Nintendo: l’alta definizione è il prossimo passo
I dirigenti di Nintendo hanno fatto chiaramente capire di avere nel mirino il salto verso l’alta definizione, avendo riconosciuto di non poter “andare controcorrente” nei confronti della tecnologia.
Durante il periodico briefing con gli investitori, Genyo Takeda, GM della ricerca e dello sviluppo Nintendo, ha affermato che “La nostra divisione sta facendo ricerca in diversi campi, inclusi HD e SD.”
“Considerando che un numero sempre crescente di apparecchi TV sono progettati per l’alta definizione, è ovvio che una console debba essere in grado di mostrare una grafica il più vicina possibile alla qualità d’immagine che gli utenti si abitueranno a vedere. Visto che anche i programmi televisivi stanno virando verso l’alta definizione, mi sembra ovvio che ci si debba muovere in tale direzione.”
“Non ci preoccupa che la tecnologia in sé non sia ancora lo stato dell’arte”, ha aggiunto Takeda. “Se riusciremo a trovare il giusto mezzo tra SD e HD, potendolo gestire a seconda dei contenuti del gioco, per noi andrà bene così.”
Miyamoto ha aggiunto che “non possiamo andare controcorrente.

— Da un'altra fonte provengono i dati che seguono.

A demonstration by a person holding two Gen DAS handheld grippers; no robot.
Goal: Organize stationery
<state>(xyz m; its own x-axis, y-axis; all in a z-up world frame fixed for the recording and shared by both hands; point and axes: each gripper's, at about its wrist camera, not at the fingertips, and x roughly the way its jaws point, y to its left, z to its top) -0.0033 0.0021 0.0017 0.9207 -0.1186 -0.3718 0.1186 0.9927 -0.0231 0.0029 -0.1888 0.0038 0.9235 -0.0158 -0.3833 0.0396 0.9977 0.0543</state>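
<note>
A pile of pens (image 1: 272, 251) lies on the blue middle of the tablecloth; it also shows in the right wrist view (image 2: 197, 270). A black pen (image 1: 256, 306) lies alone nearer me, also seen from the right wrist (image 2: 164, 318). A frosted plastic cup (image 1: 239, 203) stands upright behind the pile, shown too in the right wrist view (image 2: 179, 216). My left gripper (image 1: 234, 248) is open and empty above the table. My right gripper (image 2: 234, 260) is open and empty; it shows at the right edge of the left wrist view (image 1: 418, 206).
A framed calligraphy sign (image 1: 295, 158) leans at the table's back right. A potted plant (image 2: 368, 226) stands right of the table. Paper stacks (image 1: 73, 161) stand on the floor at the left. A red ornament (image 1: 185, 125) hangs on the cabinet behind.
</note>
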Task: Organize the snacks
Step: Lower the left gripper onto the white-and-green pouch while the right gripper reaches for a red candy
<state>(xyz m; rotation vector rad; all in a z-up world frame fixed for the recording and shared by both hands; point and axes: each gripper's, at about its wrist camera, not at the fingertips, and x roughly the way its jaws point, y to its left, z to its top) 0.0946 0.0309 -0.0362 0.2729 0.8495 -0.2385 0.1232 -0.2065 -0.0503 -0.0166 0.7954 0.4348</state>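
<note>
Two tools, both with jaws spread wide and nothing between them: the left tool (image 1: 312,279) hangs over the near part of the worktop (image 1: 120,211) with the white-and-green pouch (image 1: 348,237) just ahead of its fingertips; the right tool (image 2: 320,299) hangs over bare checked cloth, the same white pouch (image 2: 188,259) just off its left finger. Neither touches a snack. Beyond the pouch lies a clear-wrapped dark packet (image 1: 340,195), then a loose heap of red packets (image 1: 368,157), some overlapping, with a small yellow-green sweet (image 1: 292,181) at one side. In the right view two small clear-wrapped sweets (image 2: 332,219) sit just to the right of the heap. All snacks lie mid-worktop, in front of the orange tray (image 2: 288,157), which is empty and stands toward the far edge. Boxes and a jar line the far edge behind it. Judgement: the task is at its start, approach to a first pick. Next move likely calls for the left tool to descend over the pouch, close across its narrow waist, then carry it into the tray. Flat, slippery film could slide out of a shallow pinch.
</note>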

I gusti dei consumatori diventeranno sempre più raffinati. Già oggi molti clienti abituati all’HD affermano di non poterne fare più a meno.”
“Tuttavia dobbiamo chiederci se l’alta definizione sia davvero necessaria per titoli come Wii Fit. Non sarebbe meglio piuttosto pensare a fare in alta definizione giochi come Pikmin? Gli sviluppatori dovrebbero scegliere il formato grafico più adatto ai contenuti del software che vogliono produrre.”
“Per Nintendo, il punto è preparare la libreria SDK per venire incontro ai bisogni degli sviluppatori, e far così in modo che possano sviluppare i loro giochi con facilità. Nintendo ha sempre seguito questo obiettivo.”
Nonostante questo apparente cambiamento di posizione di Nintendo, Reggie Fils-Aime ha espresso un’opinione diversa durante un’intervista con GTTV: “Michael Patcher continua ad essere l’unico a credere in una Wii ad alta definizione.”